Пение обрывается – кончилась первая часть песни. Все однородно, однотонно: грусть – в природе, в пении. Но грусть не воспроизводится голосом, она задана только музыкальным строем. Вдруг голос неожиданно резкий:
Я другую изберу себе милую, —
и тут впервые возникает реальный пастушок, теперь не песня звучит, а он поет:
Будем жить да поживать лучше каждого,
будем друг друга любить лучше прежнего.
И так же, как внезапно возник этот личный голос, он и исчезает. Это конец второй части (песня-то очень короткая, но построение ее вполне симфоническое). А третья часть – всего две строки, с чего и начиналось все:
Ничто в полюшке не колышется,
только грустный напев где-то слышится.
Только в этой последней части все становится понятным, что это за грусть удалая у пастушка. Пастушок пел о ней, о себе. А во второй части – для нее, назло ей: не думай, мол, не пропаду, другую найду, еще и лучше будет, и – для себя: себя уговорить, развеять грусть.

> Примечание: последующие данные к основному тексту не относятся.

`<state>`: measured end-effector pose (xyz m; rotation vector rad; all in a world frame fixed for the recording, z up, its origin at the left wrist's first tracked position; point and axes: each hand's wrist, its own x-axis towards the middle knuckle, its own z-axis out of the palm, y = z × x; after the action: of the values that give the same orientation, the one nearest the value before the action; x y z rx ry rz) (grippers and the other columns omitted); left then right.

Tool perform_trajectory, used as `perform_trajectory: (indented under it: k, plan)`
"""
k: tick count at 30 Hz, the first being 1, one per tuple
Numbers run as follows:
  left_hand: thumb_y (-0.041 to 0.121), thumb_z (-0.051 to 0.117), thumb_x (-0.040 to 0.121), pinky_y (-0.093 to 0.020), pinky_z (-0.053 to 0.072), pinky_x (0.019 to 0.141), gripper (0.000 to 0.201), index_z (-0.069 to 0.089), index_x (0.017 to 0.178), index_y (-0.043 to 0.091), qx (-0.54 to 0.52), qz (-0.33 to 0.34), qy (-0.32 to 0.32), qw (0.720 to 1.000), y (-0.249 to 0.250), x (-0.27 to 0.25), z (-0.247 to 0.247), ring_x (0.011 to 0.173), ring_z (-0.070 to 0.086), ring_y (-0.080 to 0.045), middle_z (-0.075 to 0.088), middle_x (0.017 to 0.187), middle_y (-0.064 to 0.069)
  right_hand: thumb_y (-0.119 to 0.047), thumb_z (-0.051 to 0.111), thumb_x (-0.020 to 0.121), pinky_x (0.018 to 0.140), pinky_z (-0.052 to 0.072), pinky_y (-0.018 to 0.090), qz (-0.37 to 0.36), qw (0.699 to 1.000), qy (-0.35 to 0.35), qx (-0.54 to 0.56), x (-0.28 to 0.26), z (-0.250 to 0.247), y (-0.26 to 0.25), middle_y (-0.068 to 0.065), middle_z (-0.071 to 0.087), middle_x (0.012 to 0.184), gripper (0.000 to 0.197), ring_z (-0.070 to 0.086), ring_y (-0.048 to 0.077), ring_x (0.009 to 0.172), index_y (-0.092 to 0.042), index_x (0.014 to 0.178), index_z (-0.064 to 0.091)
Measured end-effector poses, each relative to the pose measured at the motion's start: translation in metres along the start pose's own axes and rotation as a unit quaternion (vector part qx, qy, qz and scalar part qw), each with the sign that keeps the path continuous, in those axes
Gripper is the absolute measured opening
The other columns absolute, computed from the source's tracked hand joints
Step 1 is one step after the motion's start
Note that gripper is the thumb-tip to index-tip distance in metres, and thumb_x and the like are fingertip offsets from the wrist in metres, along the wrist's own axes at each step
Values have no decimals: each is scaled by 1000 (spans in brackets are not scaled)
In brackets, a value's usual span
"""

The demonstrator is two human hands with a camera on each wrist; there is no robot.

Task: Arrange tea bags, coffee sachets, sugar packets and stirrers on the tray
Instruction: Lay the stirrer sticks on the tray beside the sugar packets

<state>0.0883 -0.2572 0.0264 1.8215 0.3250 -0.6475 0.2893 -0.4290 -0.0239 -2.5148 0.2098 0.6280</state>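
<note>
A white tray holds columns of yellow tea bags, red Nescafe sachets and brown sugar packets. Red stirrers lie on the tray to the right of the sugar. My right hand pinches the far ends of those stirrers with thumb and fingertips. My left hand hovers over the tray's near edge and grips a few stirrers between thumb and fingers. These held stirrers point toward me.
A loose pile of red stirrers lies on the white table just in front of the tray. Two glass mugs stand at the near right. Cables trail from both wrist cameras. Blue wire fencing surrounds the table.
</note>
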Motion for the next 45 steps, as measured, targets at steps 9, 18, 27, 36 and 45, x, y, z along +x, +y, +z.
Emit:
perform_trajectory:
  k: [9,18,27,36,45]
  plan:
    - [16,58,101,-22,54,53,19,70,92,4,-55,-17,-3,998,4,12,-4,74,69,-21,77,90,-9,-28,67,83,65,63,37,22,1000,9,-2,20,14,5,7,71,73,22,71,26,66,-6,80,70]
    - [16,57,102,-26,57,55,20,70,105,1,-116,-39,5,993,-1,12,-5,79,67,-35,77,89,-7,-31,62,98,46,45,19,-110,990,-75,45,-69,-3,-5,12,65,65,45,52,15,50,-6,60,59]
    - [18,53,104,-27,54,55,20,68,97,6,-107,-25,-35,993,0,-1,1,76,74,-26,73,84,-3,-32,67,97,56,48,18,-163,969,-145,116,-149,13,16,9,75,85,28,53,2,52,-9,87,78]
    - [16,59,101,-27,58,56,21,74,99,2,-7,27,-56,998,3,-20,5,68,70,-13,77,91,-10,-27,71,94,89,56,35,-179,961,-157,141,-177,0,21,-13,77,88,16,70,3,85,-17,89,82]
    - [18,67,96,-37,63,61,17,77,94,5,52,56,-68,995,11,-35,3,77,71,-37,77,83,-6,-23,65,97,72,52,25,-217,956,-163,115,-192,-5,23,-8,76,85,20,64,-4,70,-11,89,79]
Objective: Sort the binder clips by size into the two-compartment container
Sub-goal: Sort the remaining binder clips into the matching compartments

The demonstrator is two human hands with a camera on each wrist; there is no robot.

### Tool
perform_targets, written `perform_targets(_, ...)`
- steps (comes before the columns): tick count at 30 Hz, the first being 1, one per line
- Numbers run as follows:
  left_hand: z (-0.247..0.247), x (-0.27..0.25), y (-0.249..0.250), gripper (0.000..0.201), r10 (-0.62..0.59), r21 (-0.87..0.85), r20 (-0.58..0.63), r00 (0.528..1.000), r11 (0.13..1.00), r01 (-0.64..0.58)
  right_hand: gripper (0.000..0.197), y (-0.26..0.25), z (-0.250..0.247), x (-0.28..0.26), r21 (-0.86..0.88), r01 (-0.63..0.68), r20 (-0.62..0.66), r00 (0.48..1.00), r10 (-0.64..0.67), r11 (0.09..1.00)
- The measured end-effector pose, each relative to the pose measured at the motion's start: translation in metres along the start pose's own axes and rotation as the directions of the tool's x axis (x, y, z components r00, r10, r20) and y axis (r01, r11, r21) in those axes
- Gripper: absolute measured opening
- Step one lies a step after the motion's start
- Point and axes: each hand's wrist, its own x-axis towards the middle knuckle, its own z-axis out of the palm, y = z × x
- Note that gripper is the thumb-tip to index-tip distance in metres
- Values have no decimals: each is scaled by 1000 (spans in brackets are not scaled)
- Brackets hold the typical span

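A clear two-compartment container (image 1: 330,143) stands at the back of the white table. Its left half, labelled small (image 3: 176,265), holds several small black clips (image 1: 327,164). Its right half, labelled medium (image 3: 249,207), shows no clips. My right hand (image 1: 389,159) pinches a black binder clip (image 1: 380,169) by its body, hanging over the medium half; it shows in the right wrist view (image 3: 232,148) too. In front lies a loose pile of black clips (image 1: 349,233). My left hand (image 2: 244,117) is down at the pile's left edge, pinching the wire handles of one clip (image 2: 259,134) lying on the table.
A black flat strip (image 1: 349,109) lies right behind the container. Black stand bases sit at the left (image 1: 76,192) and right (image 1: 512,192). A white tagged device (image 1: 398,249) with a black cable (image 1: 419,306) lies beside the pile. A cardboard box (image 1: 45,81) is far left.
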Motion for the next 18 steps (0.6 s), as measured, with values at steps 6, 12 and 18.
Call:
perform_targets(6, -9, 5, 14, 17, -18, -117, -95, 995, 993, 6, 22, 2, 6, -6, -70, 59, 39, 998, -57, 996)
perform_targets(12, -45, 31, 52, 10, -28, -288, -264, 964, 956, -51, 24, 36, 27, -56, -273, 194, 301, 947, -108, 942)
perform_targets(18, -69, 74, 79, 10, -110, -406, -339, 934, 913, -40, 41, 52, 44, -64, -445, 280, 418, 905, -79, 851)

Вторая песня – страдания, с многократным наложением голоса (отчего получается хор, именно хороводная разноголосица, поскольку спето по-разному, в разных октавах), с натуральным петушиным криком, собачьим лаем, деревянными ложками, плясовой музыкой, присказками, прибаутками. Это девичье гулянье. Здесь тоже поется о расставании – „сколько лет с подружкой зналися, на последний год рассталися“, – но это весело, чистая игрословица, как и положено в настоящем народном страдании.